Training on a custom dataset

Question

Training on a custom dataset

JaWeyl opened this issue a year ago · comments

Hi all,

I'd like to run your approach on a custom dataset that contains images (1024 x 1024) from agriculutral fields captured by an UAV. Our task is to detect all plant instances in the field, which might be difficult due to overlapping instances.

We implemented a custom dataset parser and trained multiple models based on your approach. However, in tensorboard the results look not very promising so far since instances are not well seperated.
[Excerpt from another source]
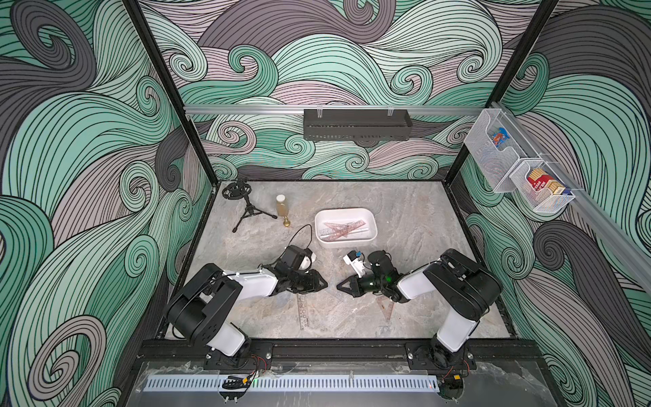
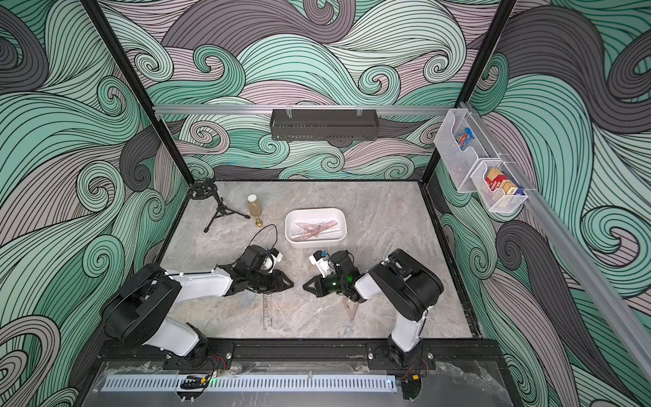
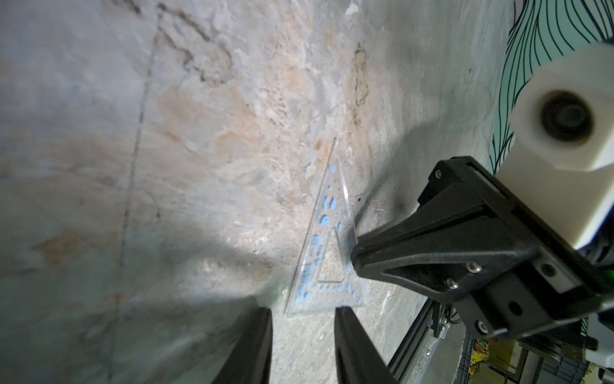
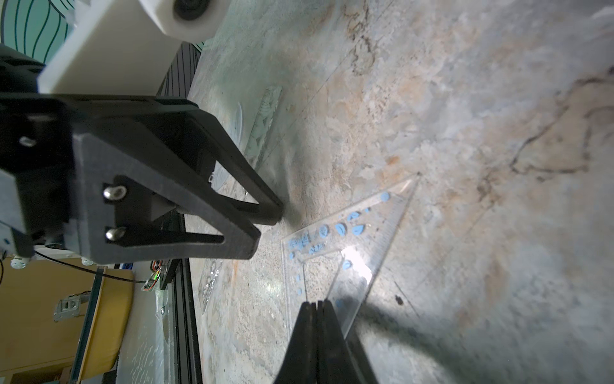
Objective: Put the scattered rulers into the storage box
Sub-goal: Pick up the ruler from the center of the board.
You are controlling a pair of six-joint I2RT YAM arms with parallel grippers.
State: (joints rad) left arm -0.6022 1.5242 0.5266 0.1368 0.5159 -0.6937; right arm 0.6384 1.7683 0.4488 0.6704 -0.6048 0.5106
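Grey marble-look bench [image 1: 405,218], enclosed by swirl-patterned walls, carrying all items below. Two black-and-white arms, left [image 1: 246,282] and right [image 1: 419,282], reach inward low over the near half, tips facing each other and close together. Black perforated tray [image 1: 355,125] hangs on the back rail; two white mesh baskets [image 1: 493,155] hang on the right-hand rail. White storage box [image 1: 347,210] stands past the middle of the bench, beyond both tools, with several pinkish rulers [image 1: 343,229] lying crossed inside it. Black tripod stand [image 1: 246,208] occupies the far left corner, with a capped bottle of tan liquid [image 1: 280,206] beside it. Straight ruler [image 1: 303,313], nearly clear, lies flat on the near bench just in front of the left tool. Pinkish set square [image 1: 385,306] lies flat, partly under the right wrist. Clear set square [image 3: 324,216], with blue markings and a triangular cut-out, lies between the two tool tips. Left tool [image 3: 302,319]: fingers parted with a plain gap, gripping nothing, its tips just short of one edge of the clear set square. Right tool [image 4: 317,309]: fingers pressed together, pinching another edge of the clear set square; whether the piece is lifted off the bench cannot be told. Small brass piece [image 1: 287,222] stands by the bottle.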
Currently I try to overfit to a set of 24 images (same images for train, val, and test), where we provide all instances (but no background). I think this model should work first before we try to reduce the number of annotated instances.

We trained our first model based on the following setup:

python spoco_train.py \
    --spoco \
    --ds-name custom \
    --ds-path /export/data/SSIS/datasets/mydataset \
    --instance-ratio 0.4 \
    --batch-size 8  \
    --model-name UNet2D \
    --model-feature-maps 16 32 64 128 256 512 \
    --model-out-channels 8 \
    --learning-rate 0.001 \
    --weight-decay 0.00001 \
    --cos \
    --loss-delta-var 0.5 \
    --loss-delta-dist 2.0 \
    --loss-unlabeled-push 1.0 \
    --loss-instance-weight 1.0 \
    --loss-consistency-weight 1.0 \
    --kernel-threshold 0.5 \
    --checkpoint-dir /export/data/ckpts \
    --log-after-iters 500  --max-num-iterations 90000

Please note that the instance-ratio argument is ignored in our parser. Here are some results based on tensorboard:

Since the results look not great so far we trained another model based on the following setup:

python spoco_train.py \
    --spoco \
    --ds-name custom \
    --ds-path /export/data/SSIS/datasets/mydataset \
    --instance-ratio 0.1 \
    --batch-size 6 \
    --model-name UNet2D \
    --model-feature-maps 16 32 64 128 256 512 \
    --learning-rate 0.0002 \
    --weight-decay 0.00001 \
    --cos \
    --loss-delta-var 0.5 \
    --loss-delta-dist 2.0 \
    --loss-unlabeled-push 1.0 \
    --loss-instance-weight 1.0 \
    --loss-consistency-weight 1.0 \
    --kernel-threshold 0.5 \
    --checkpoint-dir /export/data/ckpts \
    --log-after-iters 256 --max-num-iterations 80000

Again here are some results based on tensorboard:

Unfortunately, in the RGB visualuzation the instaces are not well detected.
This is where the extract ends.